Seven amino acids (lysine, glycine, tryptophan, histidine, threonine, glutamine, and tyrosine), thereof four essential amino acids (lysine, tryptophan, histidine, and threonine), were negatively correlated with CD36 expression. Except for phenylalanine, all other essential amino acids (isoleucine, leucine, methionine, and valine) were all negatively correlated, though not reaching significance. Plewa et al. investigated serum-free amino acids in ovarian cancer patients and described twelve amino acids significantly altered in concentrations in ovarian cancer patients compared to healthy controls including borderline tumors48. Decreased histidine levels have previously been reported in ovarian, cervical, and lung cancer49,50,51 patients.

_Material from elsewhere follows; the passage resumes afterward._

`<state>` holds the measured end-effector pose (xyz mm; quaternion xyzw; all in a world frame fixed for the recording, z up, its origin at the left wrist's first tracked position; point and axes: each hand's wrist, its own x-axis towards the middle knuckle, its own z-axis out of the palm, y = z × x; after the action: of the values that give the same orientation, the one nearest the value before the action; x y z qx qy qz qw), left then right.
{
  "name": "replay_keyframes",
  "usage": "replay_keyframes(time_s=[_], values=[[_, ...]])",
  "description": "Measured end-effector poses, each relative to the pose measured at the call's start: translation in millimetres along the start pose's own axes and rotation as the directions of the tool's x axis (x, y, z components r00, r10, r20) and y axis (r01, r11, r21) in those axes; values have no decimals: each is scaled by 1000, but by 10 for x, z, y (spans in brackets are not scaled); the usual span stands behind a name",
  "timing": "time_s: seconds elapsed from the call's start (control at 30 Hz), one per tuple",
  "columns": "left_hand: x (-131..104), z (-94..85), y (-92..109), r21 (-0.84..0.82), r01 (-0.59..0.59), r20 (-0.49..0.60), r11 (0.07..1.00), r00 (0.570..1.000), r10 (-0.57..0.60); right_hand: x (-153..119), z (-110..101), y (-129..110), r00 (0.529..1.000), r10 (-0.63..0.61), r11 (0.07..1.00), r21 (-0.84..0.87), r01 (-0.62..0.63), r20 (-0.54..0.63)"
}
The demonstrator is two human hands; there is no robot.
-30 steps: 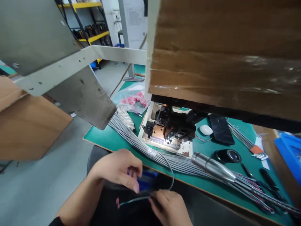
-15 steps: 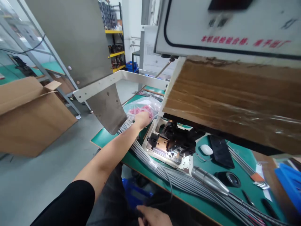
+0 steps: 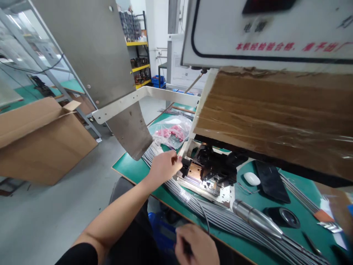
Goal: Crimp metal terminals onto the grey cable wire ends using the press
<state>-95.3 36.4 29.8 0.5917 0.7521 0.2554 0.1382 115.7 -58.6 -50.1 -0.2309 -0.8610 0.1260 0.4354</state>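
My left hand is closed in a pinch at the left edge of a bench machine's base; whatever is between its fingertips is too small to make out. Just behind it lies a clear plastic bag of small pink parts. My right hand is low, in front of the bench edge, its fingers curled. One grey cable loops out of the bundle down to this hand, which seems to grip it, though the end is hidden. The grey cable bundle runs along the bench front below the machine's lit tooling.
Above the tooling hangs the machine head with a taped cardboard cover. A curved metal guard juts out at left. A metal cone-ended tube, white mouse and black round object lie right. A cardboard box stands left.
My left hand has drawn back from the bag of pink parts toward me, beside the machine base. My right hand has risen slightly and moved right. The view has shifted a little.
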Motion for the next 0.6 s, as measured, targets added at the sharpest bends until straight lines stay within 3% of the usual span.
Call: replay_keyframes(time_s=[0.03, 0.1, 0.2, 0.3, 0.43, 0.6], values=[[-174, -22, 4, -57, -46, 53, 997, 997, 49, 109, -31, 59, 998, 15, 998, -57, -18, -57], [-447, -53, 9, -329, -119, 192, 937, 963, 190, 290, -72, 165, 982, 30, 983, -173, -63, -184], [-648, -59, 18, -643, -71, 303, 762, 890, 339, 431, -98, 273, 975, -22, 970, -240, -34, -223], [-677, -10, 32, -672, -41, 335, 739, 874, 353, 415, -112, 340, 973, -84, 959, -284, 19, -217], [-661, 85, 61, -641, -25, 375, 767, 862, 342, 325, -137, 427, 986, -51, 948, -317, -2, -160], [-668, 138, 157, -516, -122, 377, 848, 856, 353, 360, -213, 542, 995, 8, 970, -241, -33, -104]])
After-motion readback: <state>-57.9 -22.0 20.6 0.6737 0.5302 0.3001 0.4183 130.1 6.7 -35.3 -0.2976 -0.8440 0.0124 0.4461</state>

Low tryptophan levels have also been reported in ovarian cancer52 and an increased kynurenine to tryptophan ratio has been observed in various tumors, including ovarian cancer, Hodgkin lymphoma, and lung cancer53. Lysine, tryptophan, histidine, and threonine, the negatively correlated essential amino acids, were previously identified as the four amino acids with the highest impact on patient survival in HGSOC47. Furthermore, we previously described that low abundance of essential amino acids in serum correlated with unfavorable overall survival in HGSOC patients47.

A limitation of this study is that due to the retrospective character, sample material was not available from all patients for the omics analyses. Another limitation is the contradictory staining results compared to the study of Wang et al.18, which could be explained by the use of different antibodies26. Our results are consistent with CD36 vessel staining observed by Hawighorst et al.27.

We have not found significant alterations in chemokines, cytokines, or metabolites concerning CD36 in ascites samples, in contrast to serum samples, where significant results were obtained. This could be due to a higher inter-patient variability of ascites (PMID: 34454680) compared to serum with a very tight regulated chemistry. The pathogenesis of ascites is complex and influenced by various aspects and ascites volumes differ vastly between patients, as well as the build-up time or the “incubation” time of ascites spent in the patient until the ascitic fluid was extracted from the patient54,55. Furthermore, while serum can show only traces of all cancer cells in the body, the percentage of cancer cells in malignant ascites is diverse, with single tumor cells and tumor spheroids making up a substantial proportion of cells in ascites56.

Conclusion

We investigated CD36 protein expression in late-stage HGSOC tissue samples whereby expression was observed mainly on tumor vasculature. Positive CD36 tumor vasculature expression was significantly correlated with residual disease after debulking surgery. Furthermore, positive CD36 expression was associated with unfavorable overall survival in patients with advanced HGSOC. In these patients, evidence for an increased tumor metabolism was found, as well as a decrease of metabolic building blocks in peripheral blood (i.e. unsaturated glycerophospholipids and essential amino acids), indicating a higher – presumably CD36-mediated – uptake capacity.

Our study supports the role of CD36 in tumor metabolism, possibly via CD36+-endothelial cell-mediated glycerophospholipid/oxLDL uptake.